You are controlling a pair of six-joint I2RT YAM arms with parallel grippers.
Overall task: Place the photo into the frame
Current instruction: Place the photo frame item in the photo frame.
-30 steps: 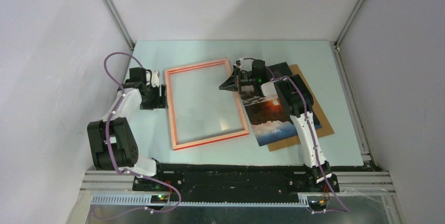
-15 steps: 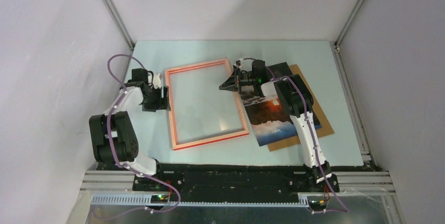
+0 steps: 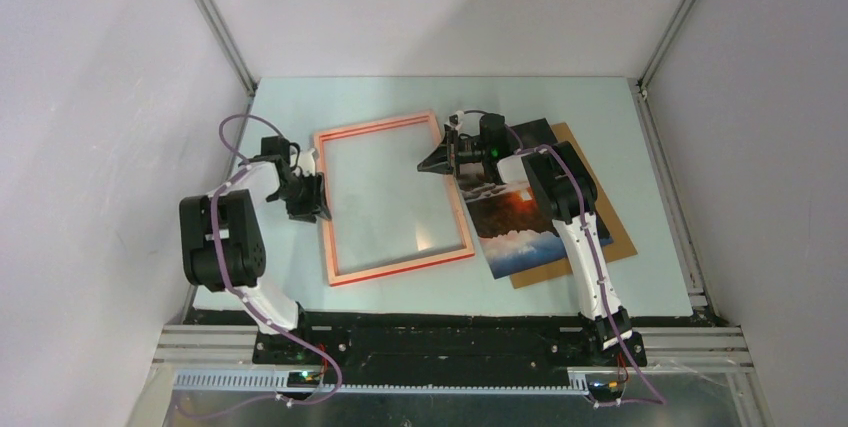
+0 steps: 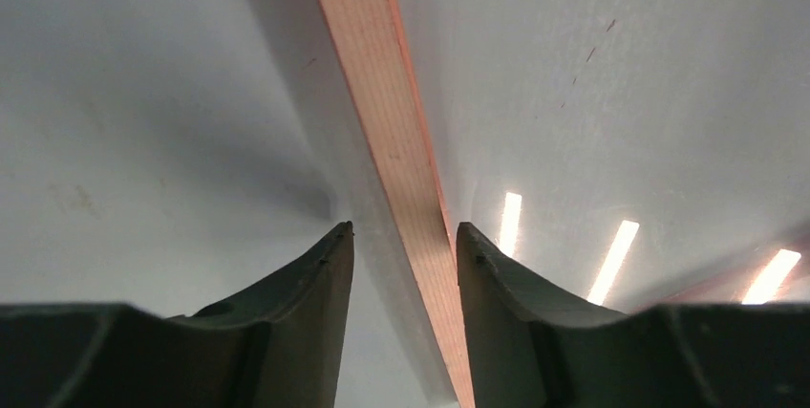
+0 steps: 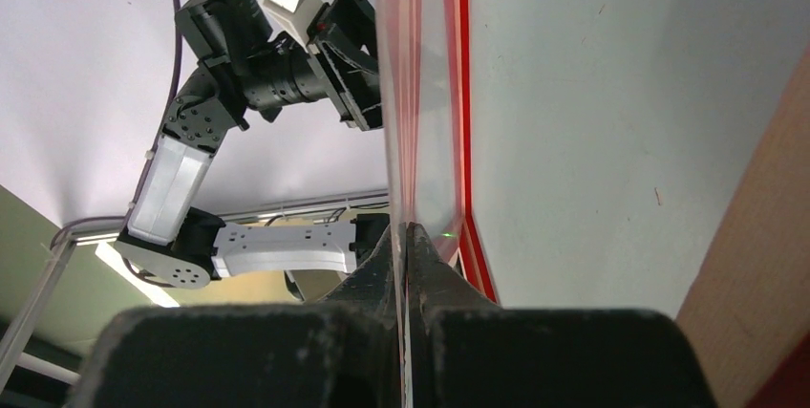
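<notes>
The frame lies on the table with its pale wood back up and red showing at its edges. My left gripper is open at the frame's left rail; in the left wrist view its two fingers straddle the rail without pinching it. My right gripper is at the frame's far right corner, and in the right wrist view it is shut on the frame's thin edge. The photo, an orange sun over clouds, lies right of the frame, partly under my right arm.
A plain brown backing board lies under the photo at the right. White enclosure walls with metal rails stand close on the left, right and back. My left arm shows across the frame in the right wrist view.
My left gripper has moved right and a little nearer, from beside the frame onto its left rail, and the left arm's elbow has swung up. The right arm and frame have not moved.
</notes>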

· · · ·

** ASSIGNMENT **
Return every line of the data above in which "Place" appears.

** TASK SOLUTION **
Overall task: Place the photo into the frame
Current instruction: Place the photo frame item in the photo frame.

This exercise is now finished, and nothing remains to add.